此刻,曹参功对许知易的态度,可谓是无比恭敬,甚至可以用卑躬屈膝来形容,生怕一个不小心就惹怒了这位新晋的‘温魔’。
他弯着腰,小心翼翼地回答道:
“回温侯爷的话,正是这个意思,陛下旨意,明日一早,请侯爷务必前往王庭觐见。”
觐见重暝女帝吗……
许知易深吸一口气,心跳微微加速。
他仿若不经意地抚摸了一下脸颊,心中暗暗祈祷:希望升级以后的仙人遗蜕,能够起到一点作用吧,至少能够稍微掩盖一下他并非温梁的真相。
现在想要逃走,已经来不及了。
一旦御前侯温梁突然失踪,王庭第一时间就会怀疑是大乾王朝的「御庭卫」在背后作祟,到时候,势必会展开大规模的搜索,甚至重暝女帝本人,也会亲自关注此事,届时,他上天无路入地无门,插翅难飞。
“恭贺大人苦尽甘来,即将赴任御前侯,一点薄礼,不成敬意。”
曹参功满脸堆笑,忍痛从储物戒指里掏出一个精致的玉盒,卑躬屈膝,陪笑着递了上去。
许知易斜睨了一眼曹参功递过来的玉盒。
打开一看,里面静静躺着一颗散发着淡淡仙灵之气的丹药,品质极高,赫然达到了仙九品质,名为「聚仙丹」。
据说服用一颗聚仙丹,便可大幅提升修行速度,事半功倍,绝对是难得一见的好宝贝。
尽管如今的许知易已经称得上是富可敌国,但谁会嫌弃钱多呢,更何况,这可是白送上门来的,不要白不要,反正他攫取的都是漠北的底蕴,用起来一点都不愧疚心疼。
“有心了。”
许知易心安理得地收下丹药,语气淡然地说道:
“往日恩怨,一笔勾销。”
“多谢大人!多谢温侯爷大人大量!”
曹参功闻言,顿时大喜过望,仿佛得到了赦免一般,激动地对着许知易连连鞠躬作揖。
他要的就是许知易这句话。
为了求得这颗价值不菲的聚仙丹,他几乎耗尽了半数家财,如今看来,这笔投资,实在是太值了!
毕竟,现如今的‘温梁’,再也不是昔日那个任人欺凌的泥腿子,他的背景,已经变得无比强大!
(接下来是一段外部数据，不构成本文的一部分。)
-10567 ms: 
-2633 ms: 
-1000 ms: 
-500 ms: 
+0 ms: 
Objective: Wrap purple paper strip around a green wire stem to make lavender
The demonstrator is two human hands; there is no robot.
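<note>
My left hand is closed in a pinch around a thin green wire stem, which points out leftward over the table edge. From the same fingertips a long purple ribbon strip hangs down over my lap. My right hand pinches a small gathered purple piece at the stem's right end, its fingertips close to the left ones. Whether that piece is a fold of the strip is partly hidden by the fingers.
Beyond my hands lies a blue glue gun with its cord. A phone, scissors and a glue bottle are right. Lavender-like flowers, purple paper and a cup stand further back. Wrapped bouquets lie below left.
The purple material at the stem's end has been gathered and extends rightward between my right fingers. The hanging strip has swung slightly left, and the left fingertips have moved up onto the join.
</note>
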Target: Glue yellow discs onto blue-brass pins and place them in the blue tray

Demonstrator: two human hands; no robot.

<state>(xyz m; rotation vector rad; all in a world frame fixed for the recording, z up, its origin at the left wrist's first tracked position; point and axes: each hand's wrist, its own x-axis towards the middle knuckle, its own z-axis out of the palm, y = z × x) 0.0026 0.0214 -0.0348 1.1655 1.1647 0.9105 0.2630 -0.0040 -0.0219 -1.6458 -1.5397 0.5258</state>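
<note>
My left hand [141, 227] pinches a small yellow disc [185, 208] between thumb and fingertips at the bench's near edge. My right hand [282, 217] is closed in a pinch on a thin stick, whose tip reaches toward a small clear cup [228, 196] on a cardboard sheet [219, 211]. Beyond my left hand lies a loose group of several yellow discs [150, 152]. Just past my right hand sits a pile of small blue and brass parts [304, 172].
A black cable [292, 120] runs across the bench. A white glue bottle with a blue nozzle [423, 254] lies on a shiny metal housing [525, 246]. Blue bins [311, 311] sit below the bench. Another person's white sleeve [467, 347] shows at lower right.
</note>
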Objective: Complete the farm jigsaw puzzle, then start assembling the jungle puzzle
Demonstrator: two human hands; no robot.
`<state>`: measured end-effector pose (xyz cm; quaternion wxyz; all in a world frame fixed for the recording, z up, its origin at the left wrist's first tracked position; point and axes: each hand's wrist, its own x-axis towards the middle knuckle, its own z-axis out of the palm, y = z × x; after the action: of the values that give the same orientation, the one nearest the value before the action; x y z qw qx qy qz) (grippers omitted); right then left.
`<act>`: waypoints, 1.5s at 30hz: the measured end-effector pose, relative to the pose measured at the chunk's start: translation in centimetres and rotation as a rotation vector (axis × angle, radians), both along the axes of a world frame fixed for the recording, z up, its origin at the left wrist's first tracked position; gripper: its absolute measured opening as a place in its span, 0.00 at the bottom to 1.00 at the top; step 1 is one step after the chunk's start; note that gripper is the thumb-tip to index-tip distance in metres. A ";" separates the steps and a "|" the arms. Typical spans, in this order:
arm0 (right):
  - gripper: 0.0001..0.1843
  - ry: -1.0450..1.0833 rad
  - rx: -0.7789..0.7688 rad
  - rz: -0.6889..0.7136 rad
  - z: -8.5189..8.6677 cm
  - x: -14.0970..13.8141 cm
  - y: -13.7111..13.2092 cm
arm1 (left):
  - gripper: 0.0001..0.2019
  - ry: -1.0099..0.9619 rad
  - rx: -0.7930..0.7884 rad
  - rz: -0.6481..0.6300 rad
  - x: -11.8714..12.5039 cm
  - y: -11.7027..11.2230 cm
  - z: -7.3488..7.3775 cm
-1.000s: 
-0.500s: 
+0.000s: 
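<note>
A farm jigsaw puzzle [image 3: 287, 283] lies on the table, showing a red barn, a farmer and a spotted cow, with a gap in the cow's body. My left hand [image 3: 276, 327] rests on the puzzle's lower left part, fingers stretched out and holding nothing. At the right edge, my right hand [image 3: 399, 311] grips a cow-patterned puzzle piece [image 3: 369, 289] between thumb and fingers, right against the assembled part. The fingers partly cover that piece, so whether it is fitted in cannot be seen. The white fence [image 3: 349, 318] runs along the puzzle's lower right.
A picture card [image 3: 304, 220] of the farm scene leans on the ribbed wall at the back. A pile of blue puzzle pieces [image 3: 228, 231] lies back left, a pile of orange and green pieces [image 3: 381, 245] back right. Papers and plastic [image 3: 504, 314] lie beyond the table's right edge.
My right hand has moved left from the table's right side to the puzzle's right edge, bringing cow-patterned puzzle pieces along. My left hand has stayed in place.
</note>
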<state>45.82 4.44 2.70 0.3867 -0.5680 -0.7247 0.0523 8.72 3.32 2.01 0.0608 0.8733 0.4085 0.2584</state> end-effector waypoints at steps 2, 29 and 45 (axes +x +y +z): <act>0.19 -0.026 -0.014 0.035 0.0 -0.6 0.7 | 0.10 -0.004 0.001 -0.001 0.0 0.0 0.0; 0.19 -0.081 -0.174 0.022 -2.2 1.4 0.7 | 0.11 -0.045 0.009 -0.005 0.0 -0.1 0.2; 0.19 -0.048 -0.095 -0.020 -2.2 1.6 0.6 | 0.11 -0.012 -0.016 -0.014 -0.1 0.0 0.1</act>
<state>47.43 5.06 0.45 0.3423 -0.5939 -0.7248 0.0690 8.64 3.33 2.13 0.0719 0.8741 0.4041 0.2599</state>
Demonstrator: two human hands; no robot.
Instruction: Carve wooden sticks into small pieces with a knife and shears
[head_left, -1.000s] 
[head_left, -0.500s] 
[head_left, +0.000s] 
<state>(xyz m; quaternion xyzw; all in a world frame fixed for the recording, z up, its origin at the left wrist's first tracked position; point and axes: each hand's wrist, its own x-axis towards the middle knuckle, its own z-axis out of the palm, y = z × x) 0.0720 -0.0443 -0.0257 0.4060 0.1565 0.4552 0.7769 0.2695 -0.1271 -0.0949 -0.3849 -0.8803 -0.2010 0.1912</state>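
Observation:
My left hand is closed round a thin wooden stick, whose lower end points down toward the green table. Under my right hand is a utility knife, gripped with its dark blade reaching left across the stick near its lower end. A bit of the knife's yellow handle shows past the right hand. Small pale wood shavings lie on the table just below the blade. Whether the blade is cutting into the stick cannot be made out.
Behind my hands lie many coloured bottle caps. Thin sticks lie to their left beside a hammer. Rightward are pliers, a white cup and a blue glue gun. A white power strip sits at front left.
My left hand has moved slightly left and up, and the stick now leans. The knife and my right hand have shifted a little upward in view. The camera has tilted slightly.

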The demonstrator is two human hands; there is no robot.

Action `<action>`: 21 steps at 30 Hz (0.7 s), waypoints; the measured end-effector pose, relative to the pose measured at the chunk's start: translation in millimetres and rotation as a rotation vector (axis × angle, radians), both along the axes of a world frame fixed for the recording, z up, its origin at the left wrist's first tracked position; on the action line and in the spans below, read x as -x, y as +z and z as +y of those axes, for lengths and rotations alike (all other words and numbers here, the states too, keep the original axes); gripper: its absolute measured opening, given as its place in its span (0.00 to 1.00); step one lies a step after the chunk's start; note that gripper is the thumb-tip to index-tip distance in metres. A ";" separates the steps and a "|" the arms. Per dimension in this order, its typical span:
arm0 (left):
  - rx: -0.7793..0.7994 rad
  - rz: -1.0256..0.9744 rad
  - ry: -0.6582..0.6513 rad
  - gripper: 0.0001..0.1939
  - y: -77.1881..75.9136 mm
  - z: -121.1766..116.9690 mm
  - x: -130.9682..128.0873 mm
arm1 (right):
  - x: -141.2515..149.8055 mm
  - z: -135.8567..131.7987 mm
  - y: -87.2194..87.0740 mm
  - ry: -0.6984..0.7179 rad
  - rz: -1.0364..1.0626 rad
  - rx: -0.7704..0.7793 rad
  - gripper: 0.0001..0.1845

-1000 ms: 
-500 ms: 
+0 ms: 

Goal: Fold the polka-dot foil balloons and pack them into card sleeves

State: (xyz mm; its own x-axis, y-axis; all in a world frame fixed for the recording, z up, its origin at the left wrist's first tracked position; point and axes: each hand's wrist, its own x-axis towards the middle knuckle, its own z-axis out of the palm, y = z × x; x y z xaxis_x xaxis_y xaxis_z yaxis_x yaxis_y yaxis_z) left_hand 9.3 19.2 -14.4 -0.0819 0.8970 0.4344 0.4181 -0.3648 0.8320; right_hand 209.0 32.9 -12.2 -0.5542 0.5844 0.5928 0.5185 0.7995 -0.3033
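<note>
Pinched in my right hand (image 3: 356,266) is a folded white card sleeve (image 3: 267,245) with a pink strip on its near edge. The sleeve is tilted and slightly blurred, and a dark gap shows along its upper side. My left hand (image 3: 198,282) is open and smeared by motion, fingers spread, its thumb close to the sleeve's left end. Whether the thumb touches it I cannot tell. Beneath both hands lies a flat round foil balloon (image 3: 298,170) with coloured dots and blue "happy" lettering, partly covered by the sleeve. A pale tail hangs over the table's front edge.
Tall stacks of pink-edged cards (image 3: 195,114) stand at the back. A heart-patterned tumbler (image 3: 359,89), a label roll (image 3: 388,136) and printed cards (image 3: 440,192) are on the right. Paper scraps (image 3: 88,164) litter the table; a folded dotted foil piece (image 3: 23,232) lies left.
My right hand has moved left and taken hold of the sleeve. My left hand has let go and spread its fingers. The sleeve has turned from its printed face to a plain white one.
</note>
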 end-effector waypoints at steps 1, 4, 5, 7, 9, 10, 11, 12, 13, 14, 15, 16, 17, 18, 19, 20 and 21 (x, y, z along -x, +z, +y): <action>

漠北最精锐的军队「浮屠军」、凌霄境巅峰的绝世强者耶律斡难,王庭第九支柱,乃至神秘莫测的长生天圣女,以及长生天副天主颜璐,都成了他的靠山!
往深了说,甚至连高高在上的重暝女帝,都算得上是‘温梁’的一条粗壮大腿。
毫不夸张地说,只需温梁随便一句话,曹参功当天就能“无故暴毙”,死得不明不白。